- [EXCERPTED DATA]
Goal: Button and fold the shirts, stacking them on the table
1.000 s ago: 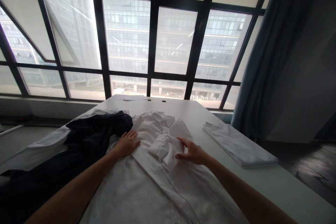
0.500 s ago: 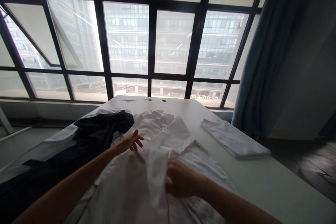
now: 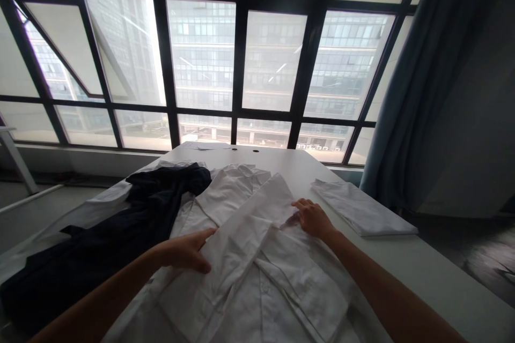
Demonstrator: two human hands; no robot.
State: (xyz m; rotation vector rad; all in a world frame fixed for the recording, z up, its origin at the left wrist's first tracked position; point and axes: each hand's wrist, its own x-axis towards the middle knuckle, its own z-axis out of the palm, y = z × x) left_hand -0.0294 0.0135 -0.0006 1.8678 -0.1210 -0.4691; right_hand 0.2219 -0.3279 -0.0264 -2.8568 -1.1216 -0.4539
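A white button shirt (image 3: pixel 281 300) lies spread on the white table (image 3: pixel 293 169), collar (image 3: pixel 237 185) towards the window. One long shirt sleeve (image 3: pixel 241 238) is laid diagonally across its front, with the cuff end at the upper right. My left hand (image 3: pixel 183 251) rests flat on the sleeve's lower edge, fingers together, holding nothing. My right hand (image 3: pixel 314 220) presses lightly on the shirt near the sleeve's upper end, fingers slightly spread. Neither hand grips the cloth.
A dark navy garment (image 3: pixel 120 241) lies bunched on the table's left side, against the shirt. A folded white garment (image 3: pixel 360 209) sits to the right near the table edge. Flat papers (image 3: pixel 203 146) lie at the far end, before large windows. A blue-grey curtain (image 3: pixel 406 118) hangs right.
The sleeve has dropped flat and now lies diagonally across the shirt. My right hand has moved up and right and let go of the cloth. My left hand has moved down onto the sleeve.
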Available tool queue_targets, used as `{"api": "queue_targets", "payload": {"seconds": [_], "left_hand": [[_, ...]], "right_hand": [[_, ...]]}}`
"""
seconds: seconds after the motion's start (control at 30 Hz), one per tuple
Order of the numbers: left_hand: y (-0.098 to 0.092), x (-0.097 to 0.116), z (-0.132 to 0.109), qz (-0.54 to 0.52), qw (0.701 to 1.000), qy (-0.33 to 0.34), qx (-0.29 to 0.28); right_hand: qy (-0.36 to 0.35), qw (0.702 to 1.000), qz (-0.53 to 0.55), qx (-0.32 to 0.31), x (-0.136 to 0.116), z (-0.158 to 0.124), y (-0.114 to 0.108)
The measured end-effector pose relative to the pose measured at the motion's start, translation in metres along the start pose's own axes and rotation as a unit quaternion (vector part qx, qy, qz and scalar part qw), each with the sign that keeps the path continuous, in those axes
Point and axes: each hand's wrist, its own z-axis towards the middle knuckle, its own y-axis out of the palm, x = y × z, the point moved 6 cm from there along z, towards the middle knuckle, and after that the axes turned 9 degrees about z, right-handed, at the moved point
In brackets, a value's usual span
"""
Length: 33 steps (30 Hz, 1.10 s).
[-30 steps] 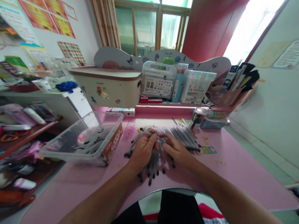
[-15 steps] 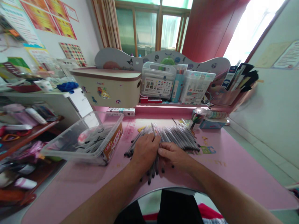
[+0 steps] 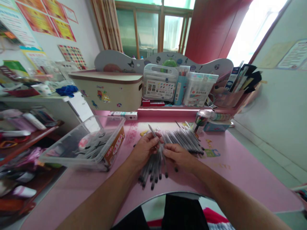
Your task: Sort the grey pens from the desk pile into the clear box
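Observation:
My left hand (image 3: 145,147) is closed round a bunch of clear pens (image 3: 153,169), whose black ends fan out toward the desk's front edge. One pen's pointed tip sticks up above its thumb. Close beside it, my right hand (image 3: 176,153) has its fingers pinched at the right side of the bunch, on a pen; the fingertips are partly hidden. Behind and right of the hands, a row of similar clear pens (image 3: 185,140) lies slanted on the pink desk (image 3: 230,179). A clear plastic bin (image 3: 79,159) with grey and black pieces stands to the left.
At the back right are a jar of pens (image 3: 201,119) and a blue box (image 3: 217,126). The raised shelf holds a cream storage box (image 3: 107,91), a clear carrying case (image 3: 160,83) and a pink pen holder (image 3: 226,97). A cluttered shelf (image 3: 31,140) stands left.
My left hand has turned and gathered the pens that lay to its left into the bunch. The bunch between the hands is thicker. My right hand has hardly moved.

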Motion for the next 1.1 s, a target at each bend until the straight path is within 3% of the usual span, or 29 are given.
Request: {"api": "queue_targets", "payload": {"seconds": [0.23, 0.4, 0.6, 0.83, 1.1], "left_hand": [[-0.01, 0.002, 0.001, 0.023, 0.996, 0.04, 0.078], [-0.013, -0.001, 0.001, 0.051, 0.993, 0.047, 0.098], [-0.012, -0.002, 0.0, 0.005, 0.993, 0.025, 0.113], [-0.012, -0.002, -0.001, 0.0, 0.993, 0.035, 0.114], [-0.012, -0.002, -0.001, 0.003, 0.993, 0.033, 0.113]], "right_hand": [[0.004, 0.992, 0.088, 0.092, 0.006, 0.004, -0.014], [-0.006, 0.994, 0.06, 0.087, 0.001, 0.003, -0.011], [-0.057, 0.989, 0.102, 0.089, -0.007, 0.003, -0.01], [-0.018, 0.99, 0.096, 0.097, 0.0, 0.004, -0.012], [-0.042, 0.984, 0.136, 0.103, -0.006, 0.002, -0.011]]}}
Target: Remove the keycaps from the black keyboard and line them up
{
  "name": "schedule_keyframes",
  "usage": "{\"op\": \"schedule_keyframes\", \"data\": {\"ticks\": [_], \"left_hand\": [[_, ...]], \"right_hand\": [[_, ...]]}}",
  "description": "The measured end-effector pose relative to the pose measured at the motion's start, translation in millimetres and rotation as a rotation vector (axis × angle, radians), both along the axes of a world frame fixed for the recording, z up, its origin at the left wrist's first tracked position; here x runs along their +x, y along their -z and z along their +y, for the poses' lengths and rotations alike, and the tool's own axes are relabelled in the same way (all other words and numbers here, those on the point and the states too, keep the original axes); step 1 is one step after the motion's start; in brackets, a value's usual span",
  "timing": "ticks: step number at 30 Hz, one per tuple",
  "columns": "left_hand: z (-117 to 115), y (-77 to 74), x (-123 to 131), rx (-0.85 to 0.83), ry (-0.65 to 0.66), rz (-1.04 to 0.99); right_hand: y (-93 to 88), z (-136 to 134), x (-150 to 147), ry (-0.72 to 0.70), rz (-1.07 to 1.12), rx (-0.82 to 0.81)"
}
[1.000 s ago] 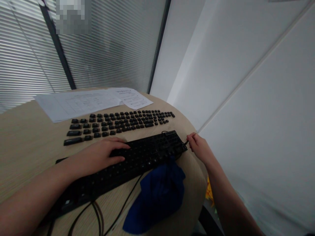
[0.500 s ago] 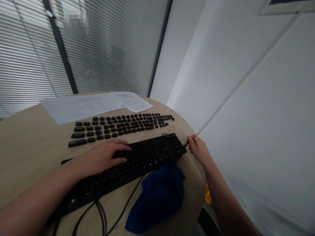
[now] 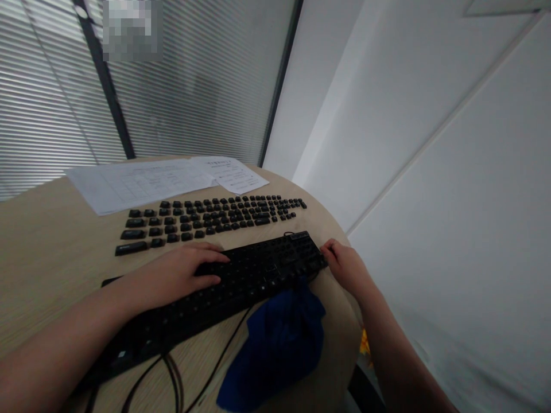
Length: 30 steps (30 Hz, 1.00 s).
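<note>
A black keyboard (image 3: 253,269) lies at a slant across the table, many of its keys off and set out behind it. My left hand (image 3: 189,269) rests on its middle, fingers stretched over the surface and holding nothing. At the keyboard's right end, my right hand (image 3: 342,261) is closed in a pinch, with its fingertips against the corner. They grip a thin dark tool, mostly hidden by the fingers now. Loose black keycaps (image 3: 232,216) stand in rows behind the keyboard. A crumpled blue cloth (image 3: 275,350) lies in front of it.
Printed paper sheets (image 3: 146,180) lie at the back of the round wooden table (image 3: 38,241). A black cable (image 3: 219,358) loops in front of the keyboard. The white wall (image 3: 451,218) stands close on the right, and a glass partition with blinds (image 3: 193,86) behind.
My right hand has moved slightly left and in, so its fingers now meet the keyboard's right end and cover the thin tool. My left hand stays in place.
</note>
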<state>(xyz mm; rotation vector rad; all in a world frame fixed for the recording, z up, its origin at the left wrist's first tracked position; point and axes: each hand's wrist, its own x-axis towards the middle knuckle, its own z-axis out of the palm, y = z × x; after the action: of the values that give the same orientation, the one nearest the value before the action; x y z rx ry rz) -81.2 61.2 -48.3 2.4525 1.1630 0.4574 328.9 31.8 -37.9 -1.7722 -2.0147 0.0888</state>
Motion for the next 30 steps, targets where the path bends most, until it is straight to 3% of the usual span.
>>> {"op": "schedule_keyframes", "data": {"ticks": [10, 19, 25, 30], "left_hand": [[0.1, -1.1, -0.1, -0.003, 0.008, 0.020], [0.3, 0.4, -0.9, -0.008, 0.008, 0.033], [0.2, 1.3, 1.0, -0.003, 0.001, 0.036], [-11.0, -4.8, 8.9, 0.092, -0.047, 0.098]], "right_hand": [[5.4, 7.4, 12.6, 0.122, 0.204, 0.103], [32.9, 3.2, 10.2, 0.206, 0.375, 0.318], [42.7, 4.8, 15.4, 0.228, 0.449, 0.344], [38.4, 2.9, 10.9, 0.208, 0.413, 0.321]]}}
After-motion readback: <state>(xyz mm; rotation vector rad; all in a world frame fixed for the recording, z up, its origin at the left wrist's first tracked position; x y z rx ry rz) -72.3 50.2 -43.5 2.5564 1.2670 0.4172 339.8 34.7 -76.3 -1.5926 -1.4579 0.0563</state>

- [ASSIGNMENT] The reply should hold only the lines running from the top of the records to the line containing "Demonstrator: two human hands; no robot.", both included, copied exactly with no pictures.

- [RESPONSE TO THIS TASK]
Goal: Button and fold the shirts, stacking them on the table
1.000 s ago: 
0.500 s ago: 
now: 
Demonstrator: two human hands; no robot.

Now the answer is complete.